Task :: The word "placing" marks the lines to report; pull each of them from the listing.

━━━━

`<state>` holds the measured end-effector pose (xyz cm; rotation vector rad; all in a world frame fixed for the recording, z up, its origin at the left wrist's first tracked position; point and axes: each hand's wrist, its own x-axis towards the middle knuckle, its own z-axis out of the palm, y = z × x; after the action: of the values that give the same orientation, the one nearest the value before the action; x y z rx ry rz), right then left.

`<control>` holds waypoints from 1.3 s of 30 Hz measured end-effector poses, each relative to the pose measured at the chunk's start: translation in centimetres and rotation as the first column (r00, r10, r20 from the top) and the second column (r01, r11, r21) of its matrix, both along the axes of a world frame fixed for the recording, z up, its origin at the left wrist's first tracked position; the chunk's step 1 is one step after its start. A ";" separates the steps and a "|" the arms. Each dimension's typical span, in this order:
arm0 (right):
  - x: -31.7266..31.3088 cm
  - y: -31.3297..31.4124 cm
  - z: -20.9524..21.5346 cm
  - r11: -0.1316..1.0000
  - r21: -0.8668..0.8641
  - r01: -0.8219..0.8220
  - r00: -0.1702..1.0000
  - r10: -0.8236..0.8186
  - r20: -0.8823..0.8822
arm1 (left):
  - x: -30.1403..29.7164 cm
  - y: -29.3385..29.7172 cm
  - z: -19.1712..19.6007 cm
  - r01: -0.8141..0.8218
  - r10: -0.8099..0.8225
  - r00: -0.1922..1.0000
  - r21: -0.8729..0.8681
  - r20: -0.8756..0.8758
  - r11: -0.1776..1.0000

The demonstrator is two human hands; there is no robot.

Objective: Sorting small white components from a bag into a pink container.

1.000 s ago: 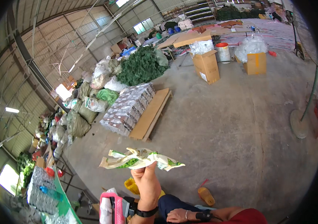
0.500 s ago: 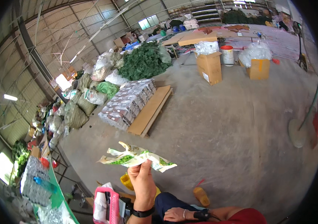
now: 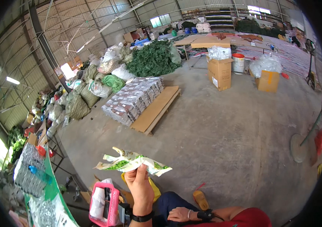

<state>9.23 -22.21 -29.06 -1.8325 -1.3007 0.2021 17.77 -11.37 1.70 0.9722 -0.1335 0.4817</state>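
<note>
My left hand (image 3: 141, 189), with a black band on its wrist, is raised in front of me. Its thumb and fingers pinch a crumpled white and green wrapper (image 3: 130, 163) printed with green peas; one end of the wrapper is twisted upward. On my dark trousers (image 3: 164, 206) rests my right hand (image 3: 179, 214), fingers loosely laid down and holding nothing. A light bracelet and a black device with a cable are around that wrist.
Beside my left forearm stands a pink basket (image 3: 114, 206) with a white roll. A green-edged table (image 3: 50, 172) bears clear-wrapped packs. Ahead are stacked packs (image 3: 134, 98), a pallet (image 3: 157, 109), cardboard boxes (image 3: 220, 73), sacks (image 3: 78, 108) and a dark green heap (image 3: 153, 58).
The view has tilted up and shifted slightly, so the room sits differently in the picture. My left hand still pinches the wrapper, now a little further left; my right hand stays on my lap.
</note>
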 end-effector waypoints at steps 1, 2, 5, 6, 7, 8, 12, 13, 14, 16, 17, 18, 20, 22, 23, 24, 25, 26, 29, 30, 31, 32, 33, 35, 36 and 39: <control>0.1 -0.2 0.0 1.000 -0.004 0.006 1.000 -0.006 0.002 | 0.0 0.3 -0.1 -0.009 0.009 1.000 -0.011 -0.005 1.000; 0.3 -0.3 0.0 0.999 -0.022 0.023 1.000 -0.023 0.003 | 0.1 0.6 -0.1 -0.002 0.002 1.000 -0.015 -0.002 1.000; 0.4 -0.7 0.0 0.998 -0.037 0.043 0.999 -0.043 0.005 | -0.3 1.4 -0.3 -0.004 0.004 1.000 -0.041 0.000 0.999; 0.5 -0.6 -0.1 0.998 -0.042 0.053 0.999 -0.053 0.013 | -0.6 1.7 -0.3 -0.006 0.006 1.000 -0.036 0.017 0.999; 0.5 -0.6 -0.2 0.997 -0.045 0.062 0.998 -0.061 0.021 | -0.8 2.1 -0.3 -0.009 0.010 0.999 -0.030 0.034 0.999; 0.5 -0.8 -0.3 0.997 -0.049 0.063 0.998 -0.062 0.024 | -1.0 2.4 -0.3 -0.008 0.009 0.999 -0.035 0.037 0.999; 0.7 -1.2 0.4 0.991 -0.108 0.079 0.997 -0.077 0.026 | -2.2 4.0 -0.3 -0.079 0.081 0.995 -0.042 0.059 0.996; 0.8 -1.3 0.5 0.990 -0.110 0.090 0.996 -0.089 0.016 | -2.5 4.4 -0.4 -0.096 0.098 0.994 -0.034 0.055 0.995; 0.9 -1.6 0.4 0.987 -0.127 0.094 0.996 -0.093 0.013 | -2.8 4.8 -0.5 -0.099 0.101 0.993 -0.040 0.056 0.994; 1.3 -1.7 0.9 0.989 -0.124 0.086 0.996 -0.088 -0.011 | -3.5 5.8 -0.8 -0.130 0.133 0.990 -0.059 0.053 0.990; 1.4 -1.6 1.0 0.990 -0.118 0.076 0.996 -0.081 -0.036 | -3.8 6.3 -0.9 -0.128 0.131 0.990 -0.062 0.053 0.990; 1.5 -1.7 0.9 0.991 -0.096 0.089 0.996 -0.091 -0.015 | -4.1 6.5 -0.9 -0.142 0.146 0.988 -0.076 0.057 0.987; 1.7 -1.8 0.9 0.983 -0.162 0.090 0.996 -0.091 -0.002 | -4.5 7.2 -0.9 -0.150 0.156 0.986 -0.079 0.067 0.986; 1.8 -1.9 0.7 0.969 -0.225 0.101 0.995 -0.102 0.008 | -4.7 7.4 -0.9 -0.151 0.158 0.984 -0.089 0.084 0.985; 1.9 -2.0 0.5 0.977 -0.189 0.100 0.995 -0.097 0.025 | -4.8 7.5 -0.8 -0.154 0.163 0.981 -0.090 0.102 0.984; 1.9 -2.1 0.6 0.983 -0.153 0.100 0.995 -0.094 0.045 | -4.9 7.5 -0.9 -0.154 0.163 0.982 -0.090 0.097 0.984; 1.9 -2.1 0.7 0.981 -0.159 0.112 0.993 -0.106 0.047 | -5.0 7.7 -1.1 -0.142 0.151 0.984 -0.096 0.097 0.985; 1.9 -2.1 0.9 0.979 -0.170 0.109 0.994 -0.104 0.039 | -5.2 7.8 -1.2 -0.144 0.155 0.983 -0.107 0.099 0.984; 2.0 -1.8 0.7 0.977 -0.159 0.141 0.990 -0.140 0.014 | -5.0 8.4 -1.5 -0.163 0.174 0.980 -0.108 0.102 0.981; 2.2 -1.5 0.6 0.981 -0.146 0.124 0.992 -0.122 0.025 | -5.1 9.0 -1.5 -0.169 0.180 0.978 -0.104 0.102 0.980; 2.0 -1.4 0.7 0.984 -0.135 0.113 0.993 -0.110 0.029 | -5.4 9.0 -1.2 -0.169 0.179 0.979 -0.098 0.095 0.981; 2.1 -1.4 0.8 0.988 -0.105 0.115 0.993 -0.111 0.044 | -5.3 8.7 -0.8 -0.231 0.237 0.970 -0.097 0.055 0.968; 2.0 -1.4 0.9 0.985 -0.101 0.142 0.990 -0.139 0.037 | -5.1 8.6 -0.8 -0.216 0.226 0.970 -0.107 0.091 0.971; 2.0 -1.6 0.5 0.988 -0.105 0.113 0.993 -0.109 0.043 | -4.9 8.5 -0.8 -0.205 0.215 0.973 -0.117 0.083 0.972; 2.0 -1.3 0.0 0.989 -0.083 0.122 0.991 -0.118 0.056 | -4.7 8.9 -1.3 -0.183 0.192 0.978 -0.110 0.081 0.977; 2.2 -0.5 -0.2 0.995 -0.080 0.059 0.996 -0.053 0.067 | -3.8 9.2 -2.4 -0.229 0.231 0.973 -0.115 0.003 0.967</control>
<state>11.39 -22.72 -29.26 -1.9566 -1.3002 0.1690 13.94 -2.18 -0.75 0.8760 -0.0071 0.7035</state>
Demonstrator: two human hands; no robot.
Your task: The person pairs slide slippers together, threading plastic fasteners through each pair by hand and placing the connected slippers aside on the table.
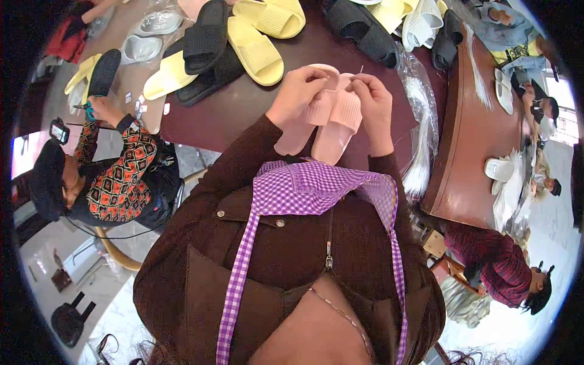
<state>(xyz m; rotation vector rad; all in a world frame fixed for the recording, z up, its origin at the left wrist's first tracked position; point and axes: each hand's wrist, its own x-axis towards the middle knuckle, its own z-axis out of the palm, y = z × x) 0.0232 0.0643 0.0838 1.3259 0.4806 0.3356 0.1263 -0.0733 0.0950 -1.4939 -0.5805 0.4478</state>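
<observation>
Person in the brown corduroy jacket and purple gingham apron is working a pair of pale pink foam slide slippers held together above the near edge of the dark maroon table. Left hand is closed around the strap of the left slipper, fingers curled over its top. Right hand is pinching a thin needle-like pin at the strap of the right slipper, fingertips pressed together. Slipper heels are pointing back toward the apron.

Yellow foam slides and black foam slides are lying further up the table, well apart from the hands. A clear plastic bag of white strips is sitting just right of the right hand. A co-worker in a patterned orange-and-black sleeve is sitting on the left; other people are working at a second table on the right.
</observation>
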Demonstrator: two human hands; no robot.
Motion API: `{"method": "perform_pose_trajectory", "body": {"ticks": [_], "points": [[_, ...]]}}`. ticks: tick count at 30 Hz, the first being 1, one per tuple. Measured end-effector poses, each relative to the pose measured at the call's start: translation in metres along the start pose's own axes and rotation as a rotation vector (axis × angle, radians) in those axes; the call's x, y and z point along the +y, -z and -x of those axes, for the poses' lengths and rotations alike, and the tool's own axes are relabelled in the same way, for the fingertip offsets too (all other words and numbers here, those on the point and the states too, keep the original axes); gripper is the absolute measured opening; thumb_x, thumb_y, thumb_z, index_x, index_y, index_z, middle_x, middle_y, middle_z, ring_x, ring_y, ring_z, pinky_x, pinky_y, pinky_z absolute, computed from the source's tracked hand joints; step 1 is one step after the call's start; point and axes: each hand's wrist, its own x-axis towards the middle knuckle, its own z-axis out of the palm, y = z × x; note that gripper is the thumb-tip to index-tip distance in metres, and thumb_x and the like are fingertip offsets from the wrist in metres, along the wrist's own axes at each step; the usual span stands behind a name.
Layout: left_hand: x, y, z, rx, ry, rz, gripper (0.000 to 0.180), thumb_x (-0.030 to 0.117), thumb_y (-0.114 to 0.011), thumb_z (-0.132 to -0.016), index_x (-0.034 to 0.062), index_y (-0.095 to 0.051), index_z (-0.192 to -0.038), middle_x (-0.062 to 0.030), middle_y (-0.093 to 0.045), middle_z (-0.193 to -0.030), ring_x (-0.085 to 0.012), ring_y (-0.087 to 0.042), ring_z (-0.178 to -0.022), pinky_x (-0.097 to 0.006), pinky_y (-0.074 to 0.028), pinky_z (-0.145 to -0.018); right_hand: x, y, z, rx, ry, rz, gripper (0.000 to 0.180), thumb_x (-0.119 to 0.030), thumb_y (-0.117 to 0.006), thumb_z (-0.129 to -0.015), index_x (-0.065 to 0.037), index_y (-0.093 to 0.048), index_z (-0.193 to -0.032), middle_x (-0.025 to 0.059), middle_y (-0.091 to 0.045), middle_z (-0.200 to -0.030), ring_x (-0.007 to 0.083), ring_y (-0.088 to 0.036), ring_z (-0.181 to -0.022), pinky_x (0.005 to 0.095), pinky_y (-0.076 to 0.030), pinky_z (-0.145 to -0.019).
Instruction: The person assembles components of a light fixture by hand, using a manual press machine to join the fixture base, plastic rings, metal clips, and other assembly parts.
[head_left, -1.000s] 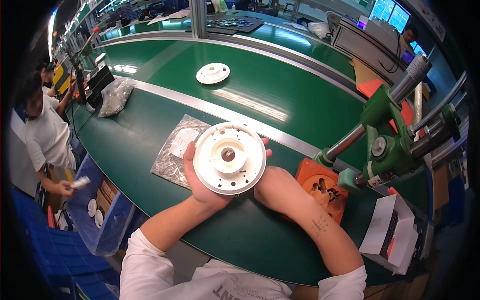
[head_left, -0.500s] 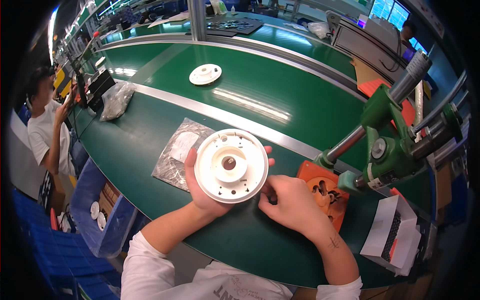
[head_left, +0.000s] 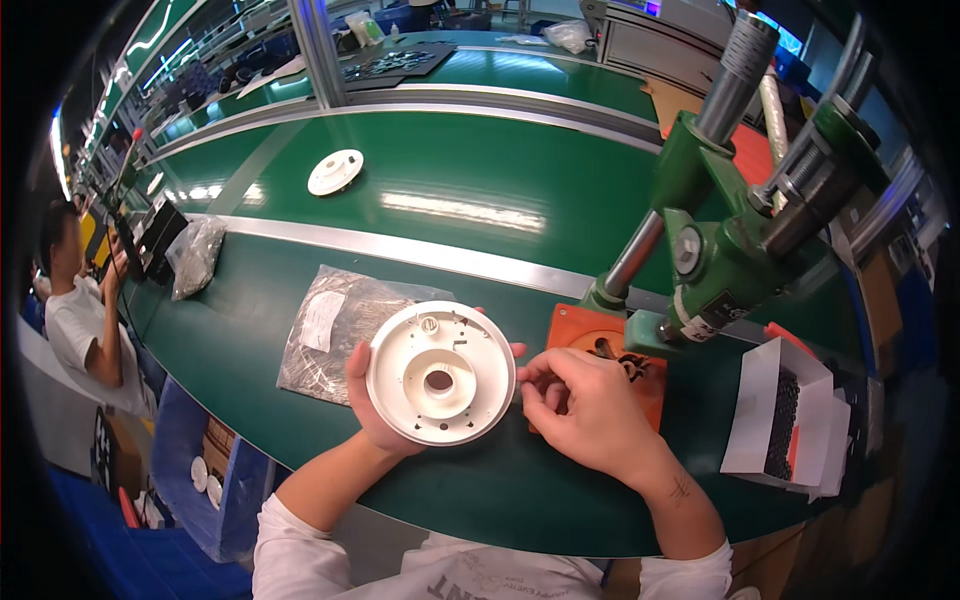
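Observation:
A round white plastic disc (head_left: 492,373) with a raised central hub, a hole through it and small slots near its rim rests in my left hand (head_left: 385,425). That hand is closed round the disc from below, its thumb at the left edge and fingertips showing past the far right edge. Close to the disc's right rim is my right hand (head_left: 590,405), its fingers curled and pinched together. Whatever sits in that pinch, if anything, is hidden. Behind the disc lies a clear plastic bag of thin pieces (head_left: 325,340) with a white label.
A green hand press (head_left: 715,235) stands at the right over an orange fixture plate (head_left: 560,330). An open white box (head_left: 750,420) of small dark parts is at the far right. Another white disc (head_left: 335,172) lies on the green belt. A person (head_left: 85,320) sits at left, beyond a blue bin (head_left: 235,500).
The whole view has shifted, so the bench appears further left. My right hand has come up level with the disc's right rim, its fingers more tightly pinched. My left hand still holds the disc.

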Motion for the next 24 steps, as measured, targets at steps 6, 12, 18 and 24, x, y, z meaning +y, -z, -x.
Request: {"method": "perform_pose_trajectory", "body": {"ticks": [6, 12, 18, 24], "points": [[-0.002, 0.001, 0.002, -0.027, 0.063, -0.08, 0.118, 0.095, -0.036, -0.084, 0.0046, -0.036, -0.161, -0.0375, -0.046, -0.154, -0.0533, -0.053, -0.139, -0.061, -0.048, -0.116, 0.002, 0.015, 0.014, 0.17, 0.203, 0.122, 0.011, -0.002, -0.074, -0.093, -0.001, -0.069, -0.102, 0.0103, -0.072, -0.09, 0.02, -0.07, -0.066, 0.0324, -0.054, -0.059], [-0.013, -0.005, -0.002, 0.04, 0.062, -0.129, 0.114, 0.092, -0.026, -0.088, 0.003, -0.038, -0.159, -0.0298, -0.052, -0.151, -0.0457, -0.054, -0.141, -0.057, -0.049, -0.116, -0.009, 0.037, 0.019, 0.099, 0.113, 0.036, 0.013, 0.0, -0.075, -0.092, -0.001, -0.07, -0.104, 0.0087, -0.072, -0.092, 0.0164, -0.07, -0.07, 0.0297, -0.052, -0.06], [-0.015, 0.001, 0.004, 0.008, 0.116, -0.087, 0.116, 0.092, -0.023, -0.088, 0.0024, -0.039, -0.159, -0.0291, -0.052, -0.152, -0.042, -0.054, -0.142, -0.053, -0.047, -0.119, -0.01, 0.02, 0.021, 0.07, 0.26, 0.155, 0.012, -0.003, -0.075, -0.091, -0.003, -0.07, -0.102, 0.0119, -0.071, -0.095, 0.0302, -0.072, -0.08, 0.0386, -0.057, -0.07], [-0.013, 0.002, 0.01, -0.023, 0.176, -0.147, 0.121, 0.092, -0.032, -0.084, 0.0023, -0.031, -0.165, -0.0232, -0.042, -0.164, -0.0397, -0.044, -0.151, -0.053, -0.034, -0.127, -0.013, 0.014, 0.023, 0.118, 0.389, 0.214, 0.014, -0.003, -0.078, -0.088, -0.004, -0.071, -0.1, 0.0096, -0.071, -0.096, 0.029, -0.073, -0.081, 0.037, -0.059, -0.07]]}}
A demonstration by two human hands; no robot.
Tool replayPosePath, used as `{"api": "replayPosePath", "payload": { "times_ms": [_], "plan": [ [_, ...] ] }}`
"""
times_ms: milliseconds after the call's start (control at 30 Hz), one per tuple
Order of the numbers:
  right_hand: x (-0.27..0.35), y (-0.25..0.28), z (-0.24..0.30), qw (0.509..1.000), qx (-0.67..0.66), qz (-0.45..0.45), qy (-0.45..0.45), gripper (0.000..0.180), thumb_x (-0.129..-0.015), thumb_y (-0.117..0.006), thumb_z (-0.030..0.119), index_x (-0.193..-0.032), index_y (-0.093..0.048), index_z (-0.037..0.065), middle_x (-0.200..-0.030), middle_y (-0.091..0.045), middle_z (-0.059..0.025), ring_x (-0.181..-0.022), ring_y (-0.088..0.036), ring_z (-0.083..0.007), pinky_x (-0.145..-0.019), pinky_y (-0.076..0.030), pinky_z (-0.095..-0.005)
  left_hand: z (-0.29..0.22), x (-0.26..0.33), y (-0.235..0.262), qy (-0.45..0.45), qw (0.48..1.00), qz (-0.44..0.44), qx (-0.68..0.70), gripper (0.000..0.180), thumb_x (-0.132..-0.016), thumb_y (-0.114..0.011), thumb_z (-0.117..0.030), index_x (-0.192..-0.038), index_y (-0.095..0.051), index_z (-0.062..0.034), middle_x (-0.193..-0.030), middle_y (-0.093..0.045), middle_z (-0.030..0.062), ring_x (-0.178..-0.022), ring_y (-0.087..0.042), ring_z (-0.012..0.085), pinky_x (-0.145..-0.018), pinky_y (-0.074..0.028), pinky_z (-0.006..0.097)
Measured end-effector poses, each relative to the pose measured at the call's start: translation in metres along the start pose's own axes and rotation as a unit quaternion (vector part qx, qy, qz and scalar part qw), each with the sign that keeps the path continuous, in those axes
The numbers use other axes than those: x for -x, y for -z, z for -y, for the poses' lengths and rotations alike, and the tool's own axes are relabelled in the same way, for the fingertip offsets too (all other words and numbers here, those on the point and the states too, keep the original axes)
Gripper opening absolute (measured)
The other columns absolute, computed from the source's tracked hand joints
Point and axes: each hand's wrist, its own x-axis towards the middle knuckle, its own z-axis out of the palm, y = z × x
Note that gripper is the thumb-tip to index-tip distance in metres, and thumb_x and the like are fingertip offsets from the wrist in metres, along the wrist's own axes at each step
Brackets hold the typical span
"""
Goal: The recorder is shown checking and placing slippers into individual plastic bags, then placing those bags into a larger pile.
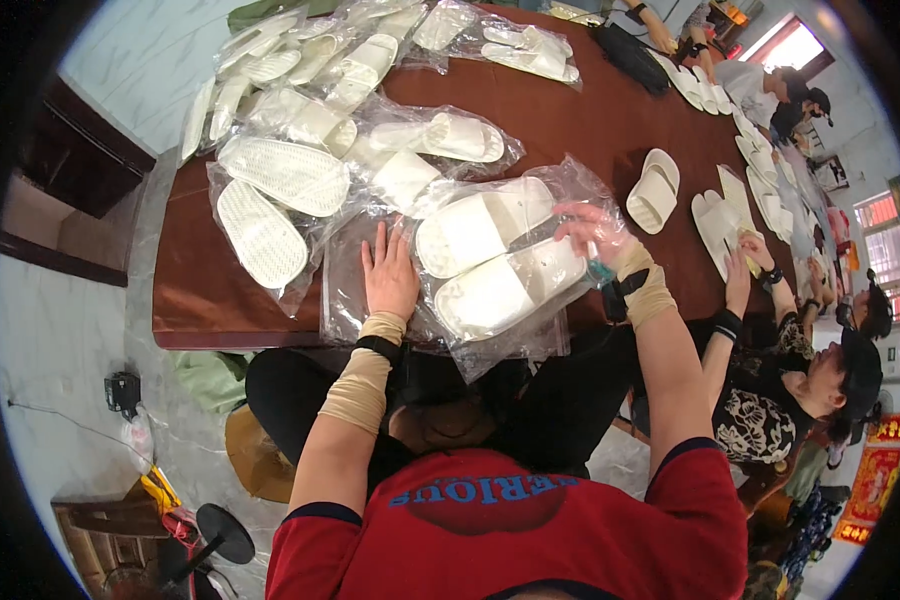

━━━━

Answer for this exercise ::
Your task: The person pairs slide slippers together, threading plastic fasteners through each pair by hand and placing the connected slippers aside on the table.
Goal: The recorder is shown checking and placing slippers into individual plastic bags, then placing those bags into a larger pile.

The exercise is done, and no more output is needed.